The 'ipconfig /flushdns' command serves an equally useful function. DNS ('Domain Name System') is the system that maps IP addresses to Internet addresses like http://www.pcstats.com (among other things).
By default, your computer system keeps a DNS resolver cache which stores the IP address attached to frequently used DNS names (and Internet URLs, which are essentially the same thing). This enables your system to bring up frequently accessed web pages quickly, without the need to first consult a chain of DNS servers on the Internet to find out what IP address is associated with, say www.pcstats.com.
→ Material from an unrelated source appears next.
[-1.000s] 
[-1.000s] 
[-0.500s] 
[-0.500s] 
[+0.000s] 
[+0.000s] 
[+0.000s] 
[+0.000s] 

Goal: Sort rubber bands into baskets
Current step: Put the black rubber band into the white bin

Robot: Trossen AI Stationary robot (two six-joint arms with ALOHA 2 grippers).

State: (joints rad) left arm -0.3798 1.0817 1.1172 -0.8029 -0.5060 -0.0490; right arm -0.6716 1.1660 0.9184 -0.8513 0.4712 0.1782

If you are in a network that uses an Internal DNS server as the first point in this chain of servers, that DNS server's IP address is going to be a more or less permanent resident of your DNS cache. So what happens if that server changes or goes down? Even if there is a backup, your system still has the original IP address in its cache, and will check that address first whenever you type in a request for a web page. Obviously, querying a non-existent DNS server is not going to get you far. Unfortunately, even if you change the address of the DNS server to a valid one in your network connection settings, your system will ignore it in favour of the entry in the cache. This can lead to much frustration.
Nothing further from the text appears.